Copy out every line in the entries below that includes "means".

+-------+

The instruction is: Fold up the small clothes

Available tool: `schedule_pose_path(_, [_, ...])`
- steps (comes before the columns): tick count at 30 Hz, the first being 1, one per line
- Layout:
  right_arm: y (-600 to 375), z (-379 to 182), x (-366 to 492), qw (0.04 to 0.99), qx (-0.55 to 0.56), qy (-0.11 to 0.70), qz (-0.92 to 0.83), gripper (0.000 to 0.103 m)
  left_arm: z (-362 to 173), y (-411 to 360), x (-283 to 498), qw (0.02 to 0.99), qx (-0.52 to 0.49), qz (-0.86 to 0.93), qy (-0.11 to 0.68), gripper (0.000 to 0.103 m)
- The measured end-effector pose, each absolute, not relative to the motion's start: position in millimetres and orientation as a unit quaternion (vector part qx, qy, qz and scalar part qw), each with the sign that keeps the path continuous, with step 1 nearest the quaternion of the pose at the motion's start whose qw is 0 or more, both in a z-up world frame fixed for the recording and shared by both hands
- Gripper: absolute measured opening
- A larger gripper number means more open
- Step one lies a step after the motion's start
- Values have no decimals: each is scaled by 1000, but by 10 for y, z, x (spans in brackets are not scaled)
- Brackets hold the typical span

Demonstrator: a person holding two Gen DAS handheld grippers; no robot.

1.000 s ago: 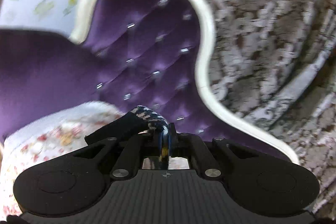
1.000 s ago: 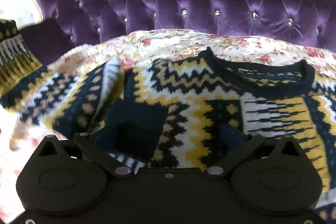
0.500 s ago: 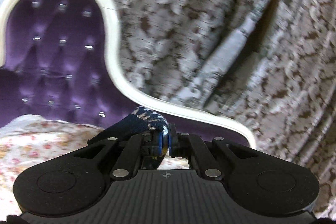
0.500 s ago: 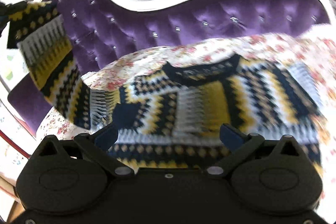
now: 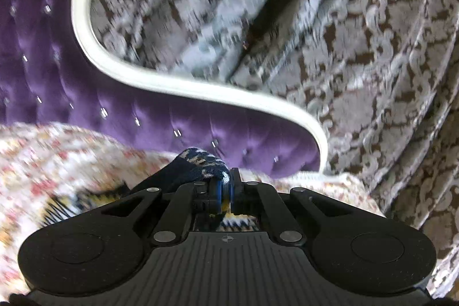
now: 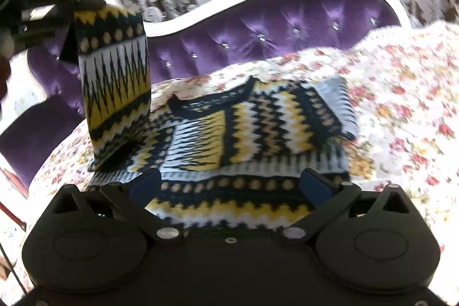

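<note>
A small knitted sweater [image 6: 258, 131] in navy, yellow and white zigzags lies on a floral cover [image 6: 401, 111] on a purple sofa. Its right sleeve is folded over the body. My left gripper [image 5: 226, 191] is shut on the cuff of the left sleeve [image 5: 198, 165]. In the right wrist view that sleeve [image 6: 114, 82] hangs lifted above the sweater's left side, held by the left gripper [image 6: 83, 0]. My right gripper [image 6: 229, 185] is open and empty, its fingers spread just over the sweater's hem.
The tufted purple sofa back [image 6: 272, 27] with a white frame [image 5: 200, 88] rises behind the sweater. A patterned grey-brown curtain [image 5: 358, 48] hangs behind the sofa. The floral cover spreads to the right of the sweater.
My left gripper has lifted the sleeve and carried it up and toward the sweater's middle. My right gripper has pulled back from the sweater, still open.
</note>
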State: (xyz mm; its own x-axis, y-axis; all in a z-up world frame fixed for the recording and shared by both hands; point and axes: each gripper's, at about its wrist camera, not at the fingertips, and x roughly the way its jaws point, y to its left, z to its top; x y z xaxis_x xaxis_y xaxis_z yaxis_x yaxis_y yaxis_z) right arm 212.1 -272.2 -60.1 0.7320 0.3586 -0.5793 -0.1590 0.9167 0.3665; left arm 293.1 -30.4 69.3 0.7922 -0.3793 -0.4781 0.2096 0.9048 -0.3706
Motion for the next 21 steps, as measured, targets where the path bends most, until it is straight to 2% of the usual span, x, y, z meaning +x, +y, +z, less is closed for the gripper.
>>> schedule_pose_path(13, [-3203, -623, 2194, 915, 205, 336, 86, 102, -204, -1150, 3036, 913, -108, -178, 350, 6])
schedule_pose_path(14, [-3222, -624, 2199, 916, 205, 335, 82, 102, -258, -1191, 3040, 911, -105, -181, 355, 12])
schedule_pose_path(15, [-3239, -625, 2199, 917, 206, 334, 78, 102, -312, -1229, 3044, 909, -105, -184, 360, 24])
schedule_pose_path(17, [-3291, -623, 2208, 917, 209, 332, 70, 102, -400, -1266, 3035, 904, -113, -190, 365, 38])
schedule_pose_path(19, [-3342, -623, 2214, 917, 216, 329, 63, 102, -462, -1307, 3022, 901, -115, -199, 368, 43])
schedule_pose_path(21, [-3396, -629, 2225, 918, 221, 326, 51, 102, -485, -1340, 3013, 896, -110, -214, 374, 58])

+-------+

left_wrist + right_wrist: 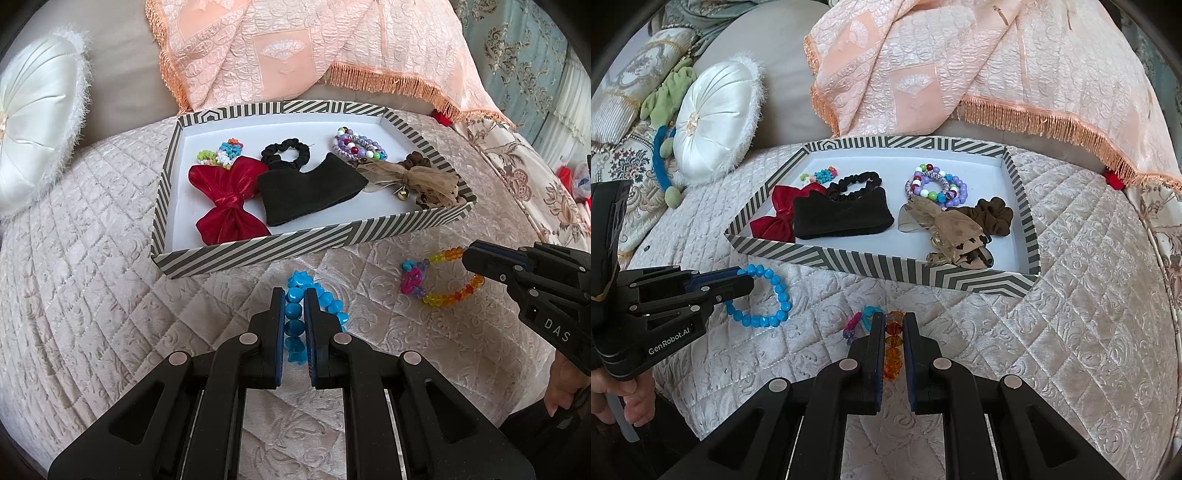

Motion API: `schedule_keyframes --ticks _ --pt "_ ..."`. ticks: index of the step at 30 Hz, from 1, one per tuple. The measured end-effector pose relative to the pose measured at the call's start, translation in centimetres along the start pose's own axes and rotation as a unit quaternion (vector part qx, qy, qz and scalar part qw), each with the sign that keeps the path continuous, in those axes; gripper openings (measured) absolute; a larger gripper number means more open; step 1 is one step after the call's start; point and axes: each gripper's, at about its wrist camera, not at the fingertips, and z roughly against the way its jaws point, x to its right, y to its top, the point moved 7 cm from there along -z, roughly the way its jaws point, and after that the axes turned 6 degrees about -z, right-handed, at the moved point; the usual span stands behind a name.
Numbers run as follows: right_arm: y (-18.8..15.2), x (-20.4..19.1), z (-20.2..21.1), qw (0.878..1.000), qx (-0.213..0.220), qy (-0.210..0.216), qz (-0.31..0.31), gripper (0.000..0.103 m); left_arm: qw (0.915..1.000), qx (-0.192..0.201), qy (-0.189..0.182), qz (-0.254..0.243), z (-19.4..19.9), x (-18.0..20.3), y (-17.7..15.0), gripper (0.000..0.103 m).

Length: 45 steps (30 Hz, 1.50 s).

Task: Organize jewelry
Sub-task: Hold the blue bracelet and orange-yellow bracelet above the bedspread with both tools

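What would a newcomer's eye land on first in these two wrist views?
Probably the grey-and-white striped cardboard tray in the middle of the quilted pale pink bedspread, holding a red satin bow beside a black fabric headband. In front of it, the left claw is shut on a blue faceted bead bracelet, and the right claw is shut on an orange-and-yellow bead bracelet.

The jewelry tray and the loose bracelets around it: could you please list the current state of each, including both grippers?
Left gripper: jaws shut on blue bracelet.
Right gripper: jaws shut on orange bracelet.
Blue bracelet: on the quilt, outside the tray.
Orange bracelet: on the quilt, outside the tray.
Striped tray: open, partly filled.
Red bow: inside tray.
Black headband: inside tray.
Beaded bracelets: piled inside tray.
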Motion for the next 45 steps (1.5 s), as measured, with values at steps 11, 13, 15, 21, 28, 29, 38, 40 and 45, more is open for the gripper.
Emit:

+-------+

- **Your response**:
- A larger gripper number means more open
Motion API: `schedule_keyframes --ticks _ --pt "_ ..."`. ticks: index of the step at 30 Hz, from 1, one per tuple. The measured end-effector pose relative to the pose measured at the call's start, translation in centimetres along the start pose's own axes and rotation as a unit quaternion (vector part qx, qy, qz and scalar part qw), each with the sign that keeps the path continuous, in those axes; gripper openings (measured) absolute; a larger gripper number means more open; step 1 is one step after the call's start; point and axes: each gripper's, at about its wrist camera, not at the fingertips, and z roughly against the way its jaws point, x to its right, y to its top, the point moved 7 cm from there along -z, roughly the way its jaws point, and after that the axes turned 6 degrees about -z, right-handed, at the moved point; the usual span stands behind a name.

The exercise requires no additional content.